A molecule nobody thought to explore may unlock a potential therapeutic target for a debilitating connective tissue disorder, according to Western-led research.
Western professor Dr. David O’Gorman and PhD student Christina Raykha have identified a possible new focus for the treatment of Dupuytren’s disease, a hereditary condition causing hand tissues to contract and fingers to curl permanently onto the palm of the hand.
The Surgery and Biochemistry researchers, who are also researchers at Lawson Health Research Institute, are the first to demonstrate insulin-like growth factor-II (IGF-II) can help cells in Dupuytren’s disease to contract tissues. The finding was recently published in the scientific journal Biochimica et Biophysica Acta-Molecular Basis of Disease.
O’Gorman said IGF-II is an odd molecule in that increased levels are found in other connective tissue diseases (such as Frozen Shoulder Syndrome), and people with Dupuytren’s disease often suffer from this or other connective tissue conditions.
IGF-II also induces the growth of cancers, and people who have Dupuytren’s disease often have higher risk of cancer than the general population. Dupuytren’s disease is much more prevalent in the diabetic than in the non-diabetic population and, again, IGF-II levels are increased in type-2 diabetes.
What makes this research important is IGF-II had not been previously suspected as a link between these diverse diseases.
“It’s a bit of a paradigm shift for the field because no one was looking at this molecule as a potential target,” O’Gorman said. “However, in retrospect, there is a lot of complimentary information about IGF-II that now makes a lot of sense.”

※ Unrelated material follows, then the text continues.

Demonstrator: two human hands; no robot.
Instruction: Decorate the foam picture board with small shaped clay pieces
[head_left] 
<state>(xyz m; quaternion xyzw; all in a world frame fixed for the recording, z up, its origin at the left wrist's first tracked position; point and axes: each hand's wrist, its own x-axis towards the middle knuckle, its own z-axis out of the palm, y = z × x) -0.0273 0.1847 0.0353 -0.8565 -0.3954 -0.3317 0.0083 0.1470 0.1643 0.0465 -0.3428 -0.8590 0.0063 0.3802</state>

Affecting almost 7 per cent of the world’s population, the disease can be found in both sexes and all ages, but is most common in white males over 65 (90 per cent of cases). Being closely linked with diabetes, if you consider it in the context the type-2 diabetic epidemic in North America, O’Gorman argues it is going to get more common in years to come.
Currently incurable, the ‘gold standard’ treatment for Dupuytren’s disease is surgery, which for many only provides temporary relief, with 1 in 3 seeing the disease returning within five years.
“Dupuytren’s disease is a common and problematic condition for surgeons because the scar-like ‘cord’ that forms inside the hand often wraps around the adjacent tissues,” said O’Gorman, who co-directs research in the Roth McFarlane Cell and Molecular Biology laboratory, located at St. Joseph’s Health Care London, along with Dr. Bing Siang Gan.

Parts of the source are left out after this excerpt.